◆ **TASK TO COMPLETE**
Working from the records below, repeat exactly the lines starting at the line that contains "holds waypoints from" and ending at the line that contains "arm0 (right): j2", inclusive.
Start of AVAILABLE DATA
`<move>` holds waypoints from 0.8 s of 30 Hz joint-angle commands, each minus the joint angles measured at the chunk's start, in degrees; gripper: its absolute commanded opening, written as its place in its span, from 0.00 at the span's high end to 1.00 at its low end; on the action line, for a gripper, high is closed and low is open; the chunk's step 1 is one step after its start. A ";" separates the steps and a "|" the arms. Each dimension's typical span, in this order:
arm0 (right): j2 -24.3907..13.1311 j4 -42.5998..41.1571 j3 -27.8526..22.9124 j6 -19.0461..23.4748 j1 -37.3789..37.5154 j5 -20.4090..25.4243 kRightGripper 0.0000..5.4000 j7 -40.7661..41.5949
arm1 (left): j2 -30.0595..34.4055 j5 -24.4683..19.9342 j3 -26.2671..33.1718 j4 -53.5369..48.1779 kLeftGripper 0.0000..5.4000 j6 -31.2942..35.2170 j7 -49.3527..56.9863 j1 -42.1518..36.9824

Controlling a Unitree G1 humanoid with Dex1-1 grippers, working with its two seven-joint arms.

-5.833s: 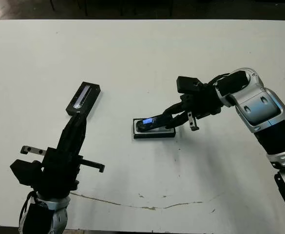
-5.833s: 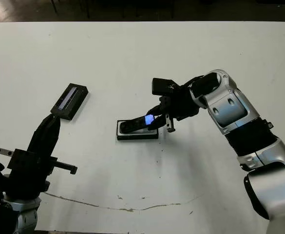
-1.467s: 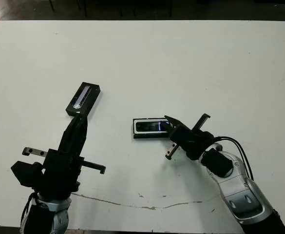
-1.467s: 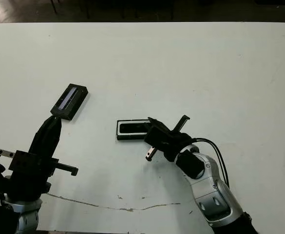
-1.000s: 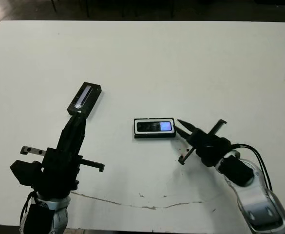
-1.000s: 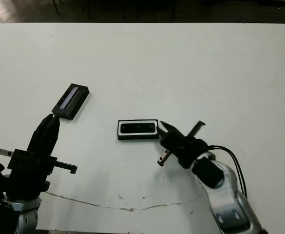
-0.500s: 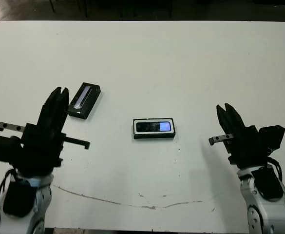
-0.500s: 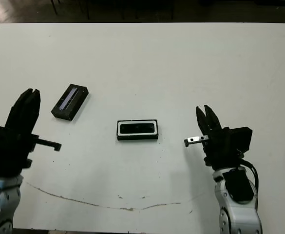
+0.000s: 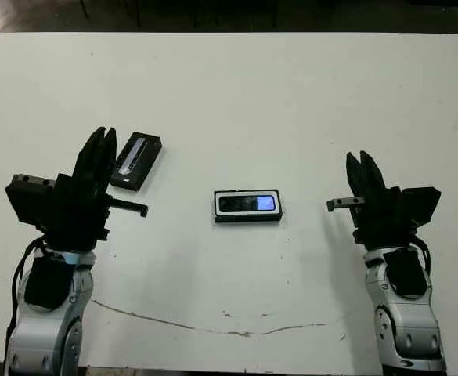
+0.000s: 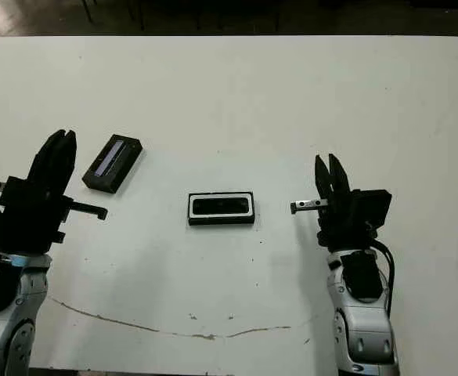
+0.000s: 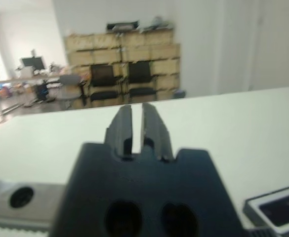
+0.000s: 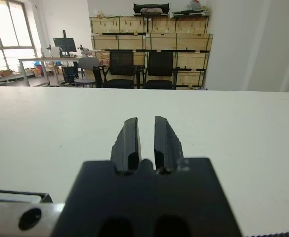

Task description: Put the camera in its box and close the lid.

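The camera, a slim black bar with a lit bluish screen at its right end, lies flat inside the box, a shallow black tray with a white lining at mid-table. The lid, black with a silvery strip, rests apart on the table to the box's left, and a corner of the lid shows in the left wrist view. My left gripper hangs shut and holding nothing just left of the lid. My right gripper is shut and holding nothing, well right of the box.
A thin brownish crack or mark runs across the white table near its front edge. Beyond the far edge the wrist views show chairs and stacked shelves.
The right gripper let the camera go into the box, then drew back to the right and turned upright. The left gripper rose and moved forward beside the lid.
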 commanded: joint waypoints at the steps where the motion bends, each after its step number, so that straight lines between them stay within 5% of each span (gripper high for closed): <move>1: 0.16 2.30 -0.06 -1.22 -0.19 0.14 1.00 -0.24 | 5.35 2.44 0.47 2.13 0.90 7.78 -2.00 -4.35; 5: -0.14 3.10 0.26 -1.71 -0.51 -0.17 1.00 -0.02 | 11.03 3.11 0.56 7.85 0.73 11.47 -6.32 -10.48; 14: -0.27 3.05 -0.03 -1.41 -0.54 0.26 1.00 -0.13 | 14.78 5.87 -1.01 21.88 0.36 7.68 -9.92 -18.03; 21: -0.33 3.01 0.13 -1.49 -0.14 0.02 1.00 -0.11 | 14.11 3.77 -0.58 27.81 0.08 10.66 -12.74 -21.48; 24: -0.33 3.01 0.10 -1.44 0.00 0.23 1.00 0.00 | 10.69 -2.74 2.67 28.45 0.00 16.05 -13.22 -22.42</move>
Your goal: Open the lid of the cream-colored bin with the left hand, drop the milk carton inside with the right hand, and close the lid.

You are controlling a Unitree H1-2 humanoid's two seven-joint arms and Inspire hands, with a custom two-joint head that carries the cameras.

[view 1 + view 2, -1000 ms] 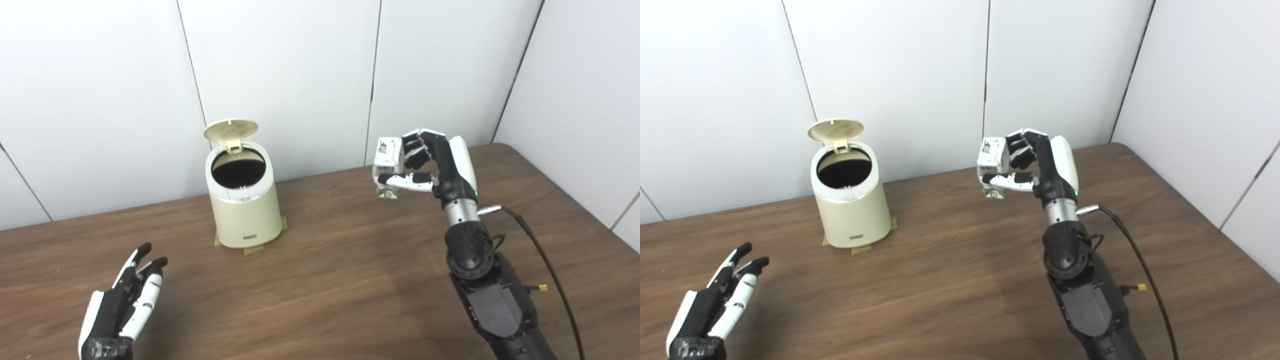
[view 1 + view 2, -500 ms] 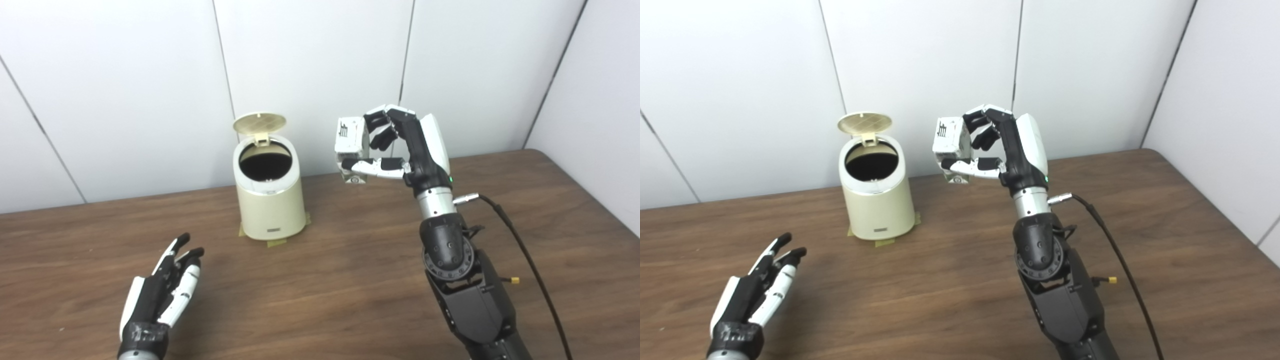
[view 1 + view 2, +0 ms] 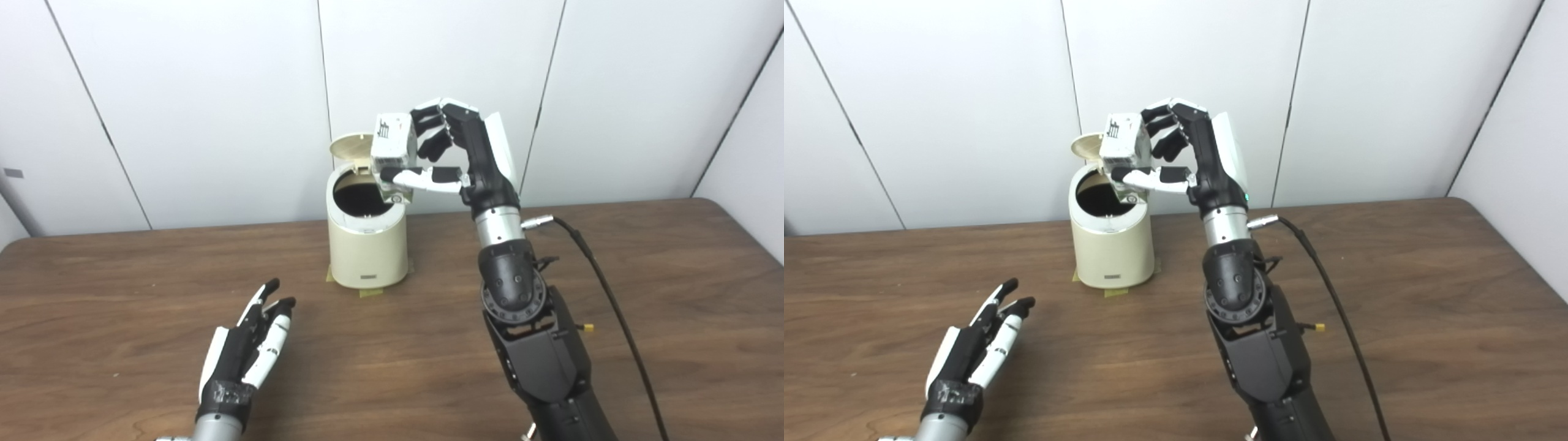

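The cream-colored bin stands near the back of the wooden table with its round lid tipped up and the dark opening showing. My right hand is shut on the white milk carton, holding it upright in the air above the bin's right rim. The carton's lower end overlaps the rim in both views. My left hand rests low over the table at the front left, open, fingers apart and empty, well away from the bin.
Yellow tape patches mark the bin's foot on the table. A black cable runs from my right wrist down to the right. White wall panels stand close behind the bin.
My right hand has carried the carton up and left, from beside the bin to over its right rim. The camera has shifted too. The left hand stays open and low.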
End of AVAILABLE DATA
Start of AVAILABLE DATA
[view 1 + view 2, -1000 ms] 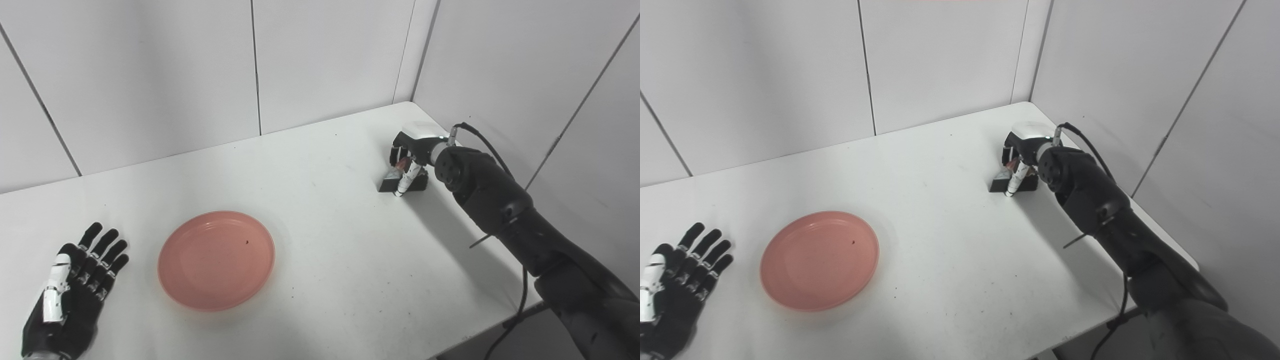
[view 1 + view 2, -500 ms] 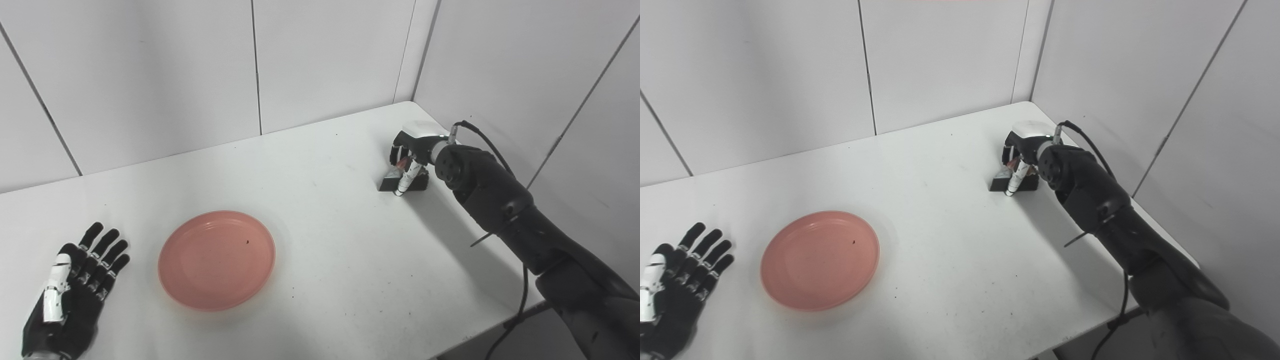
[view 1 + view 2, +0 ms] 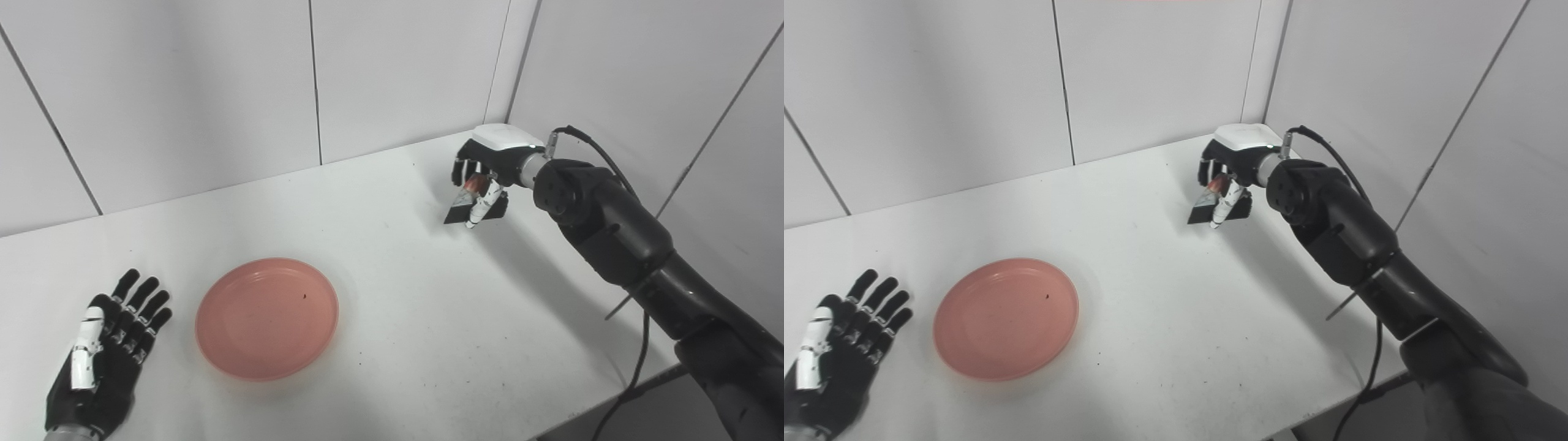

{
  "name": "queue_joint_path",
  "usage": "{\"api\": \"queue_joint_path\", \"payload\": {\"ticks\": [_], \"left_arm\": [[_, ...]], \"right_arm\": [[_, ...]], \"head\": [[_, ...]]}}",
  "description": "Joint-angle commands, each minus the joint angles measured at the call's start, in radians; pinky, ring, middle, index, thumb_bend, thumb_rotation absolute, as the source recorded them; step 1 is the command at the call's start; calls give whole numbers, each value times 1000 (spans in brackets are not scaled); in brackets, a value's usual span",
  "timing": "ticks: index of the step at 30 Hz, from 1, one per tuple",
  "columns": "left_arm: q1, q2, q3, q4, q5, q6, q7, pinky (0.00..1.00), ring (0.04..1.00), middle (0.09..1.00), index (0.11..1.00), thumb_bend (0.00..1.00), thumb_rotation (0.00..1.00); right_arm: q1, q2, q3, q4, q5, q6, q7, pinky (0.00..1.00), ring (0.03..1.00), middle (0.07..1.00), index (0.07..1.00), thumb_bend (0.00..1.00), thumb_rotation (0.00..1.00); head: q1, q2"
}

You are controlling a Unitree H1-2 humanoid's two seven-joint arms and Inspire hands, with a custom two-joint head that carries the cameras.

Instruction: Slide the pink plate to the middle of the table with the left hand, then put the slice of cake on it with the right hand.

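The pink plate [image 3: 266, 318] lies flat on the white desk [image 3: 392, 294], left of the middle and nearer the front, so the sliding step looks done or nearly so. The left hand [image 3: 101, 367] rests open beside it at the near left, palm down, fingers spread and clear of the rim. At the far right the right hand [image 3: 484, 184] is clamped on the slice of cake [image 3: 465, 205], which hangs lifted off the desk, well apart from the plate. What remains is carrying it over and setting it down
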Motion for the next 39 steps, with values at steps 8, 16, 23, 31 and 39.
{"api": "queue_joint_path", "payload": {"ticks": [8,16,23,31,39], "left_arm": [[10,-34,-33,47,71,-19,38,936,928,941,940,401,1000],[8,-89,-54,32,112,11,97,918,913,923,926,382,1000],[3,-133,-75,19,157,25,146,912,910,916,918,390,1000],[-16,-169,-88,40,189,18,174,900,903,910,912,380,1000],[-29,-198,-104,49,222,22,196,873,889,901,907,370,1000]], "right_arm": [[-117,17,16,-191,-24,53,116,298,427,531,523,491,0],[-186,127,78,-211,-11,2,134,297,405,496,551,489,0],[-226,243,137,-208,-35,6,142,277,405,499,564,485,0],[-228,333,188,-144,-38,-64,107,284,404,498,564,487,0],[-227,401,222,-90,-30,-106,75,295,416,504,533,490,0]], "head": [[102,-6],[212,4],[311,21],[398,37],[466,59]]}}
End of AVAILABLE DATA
◆ **RESPONSE FOR THIS EXERCISE**
`<move>` holds waypoints from 0.8 s of 30 Hz joint-angle commands, each minus the joint angles measured at the chunk's start, in degrees; gripper: its absolute commanded opening, written as its place in its span, from 0.00 at the span's high end to 1.00 at its low end; on the action line, for a gripper, high is closed and low is open; the chunk's step 1 is one step after its start. A ";" separates the steps and a "|" the arms. Each dimension's typical span, in this order:
arm0 (right): j2 -24.3907..13.1311 j4 -42.5998..41.1571 j3 -27.8526..22.9124 j6 -19.0461..23.4748 j1 -37.3789..37.5154 j5 -20.4090..25.4243 kRightGripper 0.0000..5.4000 j7 -40.7661..41.5949

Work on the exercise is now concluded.